◆ Exercise aim ◆
Write the entries below out again exactly, but skip the pictures.

◆ Data in this exercise ◆
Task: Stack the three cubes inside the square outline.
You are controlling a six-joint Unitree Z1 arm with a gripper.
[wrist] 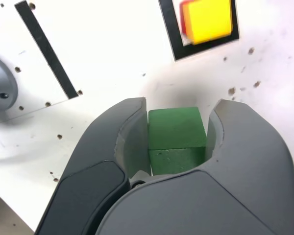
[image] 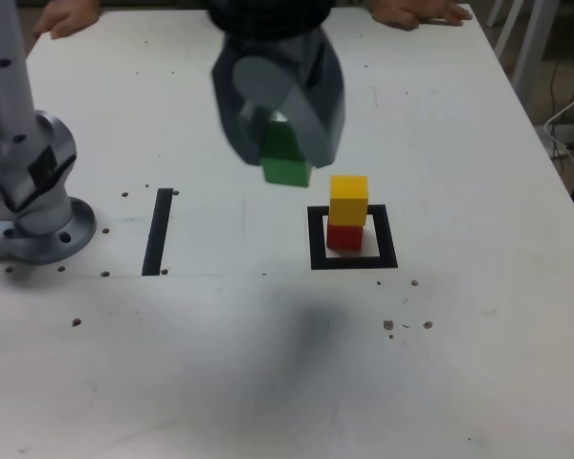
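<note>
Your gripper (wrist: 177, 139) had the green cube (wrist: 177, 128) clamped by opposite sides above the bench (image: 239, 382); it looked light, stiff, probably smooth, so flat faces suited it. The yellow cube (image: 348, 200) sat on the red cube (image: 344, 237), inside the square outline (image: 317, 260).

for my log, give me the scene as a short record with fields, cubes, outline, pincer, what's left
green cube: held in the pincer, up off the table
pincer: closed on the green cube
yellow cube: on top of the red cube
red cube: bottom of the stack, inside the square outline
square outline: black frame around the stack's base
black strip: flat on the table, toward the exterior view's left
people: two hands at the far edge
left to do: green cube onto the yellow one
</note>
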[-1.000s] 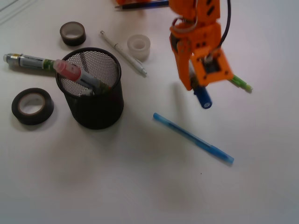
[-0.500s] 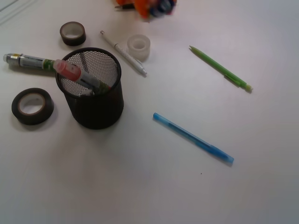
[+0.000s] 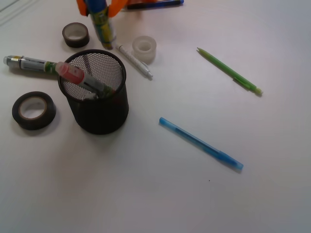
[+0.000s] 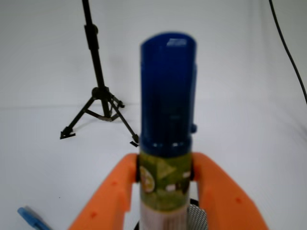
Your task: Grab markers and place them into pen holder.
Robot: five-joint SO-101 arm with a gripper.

◆ Your solution ◆
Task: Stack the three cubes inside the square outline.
You are controlling a six-joint Unitree Z1 arm with a gripper.
[wrist] 
[image] 
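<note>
Your gripper (wrist: 177, 139) had the green cube (wrist: 177, 128) clamped by opposite sides above the bench (image: 239, 382); it looked light, stiff, probably smooth, so flat faces suited it. The yellow cube (image: 348, 200) sat on the red cube (image: 344, 237), inside the square outline (image: 317, 260).

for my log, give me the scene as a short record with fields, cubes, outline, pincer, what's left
green cube: held in the pincer, up off the table
pincer: closed on the green cube
yellow cube: on top of the red cube
red cube: bottom of the stack, inside the square outline
square outline: black frame around the stack's base
black strip: flat on the table, toward the exterior view's left
people: two hands at the far edge
left to do: green cube onto the yellow one
</note>
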[-1.000s] 
[-0.500s] 
[+0.000s] 
[+0.000s] 
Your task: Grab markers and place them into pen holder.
Robot: five-joint SO-101 arm with a gripper.

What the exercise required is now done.